Tuesday, 23 September 2008

Supermarket wines - they're not really bad, they're just boring

I read a recent blog yesterday from Jamie Goode, the Wine Anorak, in which he commented and reviewed one of Jancis Robinson's "Wines of the Week", a supermarket Chardonnay. Some of his comments reminded me of some issues raised at an Italian tasting I did on Monday night.

The issue was "what about supermarket wines?" in relation to quality. Given modern winemaking techniques, it is pretty difficult to make a bad wine today. Perhaps it will be thin, one-dimensional, out-of-balance (fruits, alcohol and/or tannins fighting with each other), or simply not to your taste, but there are very few BAD wines made today, provided basic good hygiene is observed in the vineyard and the cellar.

So why don't I like supermarket wines? Because they are BORING! To me they are the Coca Cola of wines. They taste the same today and they did last week as they will next year. They are made to a formula and you get no sense of place from the wines.

So celebrate diversity - drink wines from small producers made from unusual varieties in places you don't know well. But you won't find these at the supermarket or in the High Street shops. You'll have to look for them from specialists. But I can assure you that the search for them will be worthwhile.

Friday, 12 September 2008

Cafe Strudel Wine Dinner, 11 Sept 08

Cafe Strudel is a new Viennese restaurant in Richmond (a suburb of London). With the atmosphere of an elegant Viennese coffee house, excellent pastries and a variety of coffees and teas during the day, a short but satisfying lunch menu, a changing dinner menu offering highlights of Austrian cuisine, and the BEST Austrian winelist I've seen in the UK, this is a peach of a place in normal circumstances. Last night was far from ordinary.

Last night Cafe Strudel had their first "event" - a Viennese Food & Austrian Wine Tasting Dinner. The place was completely sold out and from the comments received during and after the dinner, it was a rousing success!

We opened with a glass of Stift Klosterneuberg 2006 Mathäi Brut - 100% Chardonnay and comparable to a Blanc de Blanc Champagne. Lovely and refreshing, with a biscuity nose and creamy mousse. It was particularly fitting to start with a wine from Stift Klosterneuberg because that is where commercial winemaking really began in Austria nearly 1,000 years ago.

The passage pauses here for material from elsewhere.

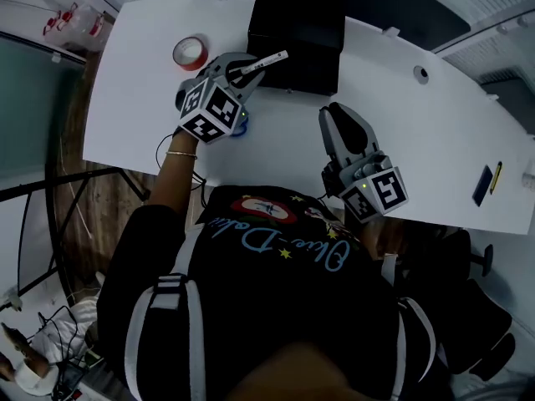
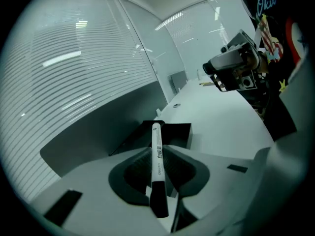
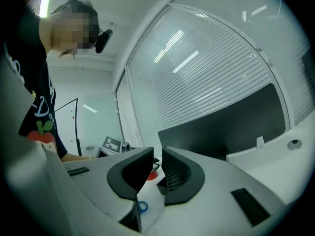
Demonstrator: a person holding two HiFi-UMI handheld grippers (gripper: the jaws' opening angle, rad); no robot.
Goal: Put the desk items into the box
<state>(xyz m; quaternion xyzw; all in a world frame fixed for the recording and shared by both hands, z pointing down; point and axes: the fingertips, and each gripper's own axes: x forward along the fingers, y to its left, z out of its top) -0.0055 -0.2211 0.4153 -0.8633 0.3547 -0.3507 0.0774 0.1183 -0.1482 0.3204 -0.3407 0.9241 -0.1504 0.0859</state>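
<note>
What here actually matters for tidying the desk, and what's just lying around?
Part of the job: marker, held in the left claw; black box; red tape roll; blue ring.
Just lying about: cables, lower left; grommet hole.

Overhead head view, left gripper view share box (image 1: 297,36).

White desk (image 1: 134,98), black box (image 1: 297,32), red tape roll (image 1: 190,53) glowing.
The marker (image 1: 267,59) is showing a white barrel with dark print and a black cap. The left gripper (image 1: 249,69) and right gripper (image 1: 338,114) are showing pale grey with black pads, their cubes wearing black-and-white squares, and a small ring (image 1: 241,129) is peeking blue.
</note>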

The starter was Seared King Scallops with Coral Sauce. This was accompanied by a glass of Josef Hirsch 2005 Grüner Veltliner Heiligenstein. The scallops were delicate and savoury and the wine was quintessentially Austrian - refreshing with zippy acidity, with citrus, melon and pepper on the nose and lovely minerality. Like most Grüner Veltliner, this is a wine that will match very well with a variety of dishes.

This sequed into Saddle of Rabbit with Butternet Squash Dumpling and Stuffed Cabbage with a glass of Jamek 2005 Zweigelt Jochinger Rosé. The rabbit was sadly pretty bony as it often can be and it could have been just a bit more strongly spiced, but the squash dumpling was excellent and offered a nice contrast. The stuffed cabbage added to the fine presentation but wasn't particularly notable. However, the Jamek Rosé was inspirational - great varietal character and richness in a wine that is actually very light. This wasn't some insipid rosé that could come from anywhere, it spoke of its origins and offered real flavour even for people who don't normally like rosé. In fact, it was the favourite wine of the night for many of the diners. This would pair well with many different dishes like the Hirsch Grüner Veltliner.

The main course was Rostbraten Rump Steak with Mushrooms, Mustard Marmalade and Tender Swiss Chard Ribs. Again, I would have seasoned the beef a bit more strongly and it really needed just a bit of salt to brighten its flavours. The mustard marmalade really added zip to the dish. Overall quite good but it needed a bit more work. The wine was Netzl 2005 Rubin Carnuntum Zweigelt Selection and, again, was extremely good, spicy with rich, dark berry fruit and soft, smooth tannins. The red wine drinkers in the crowd were very impressed.

The finish was a real hit - Cherry Strudel with Kirsch Ice Cream served with a glass of Spaetrot-Gebeshuber 2006 Zierfandler/Rotgipfler. The strudel was tart/sweet with a rich accompaniment of ice cream and was perfectly matched with the Zierfandler/Rotgipfler (a blend of unusual Austrian varieties from the Thermenregion southwest of Vienna). The wine was just barely sweet so it didn't fight with the dessert and, in fact, both the strudel and the wine became richer in each others' company.

This was a fabulous introduction to events for Cafe Strudel. There's an opera night coming up and a goose dinner and much more. Everyday dining is also excellent with a delightful host in Orly Kritzman-Kadron, attentive and efficient wait-staff, and a kitchen that is inventive and coming into its own. And the winelist - gems from top to bottom and they are very fairly priced.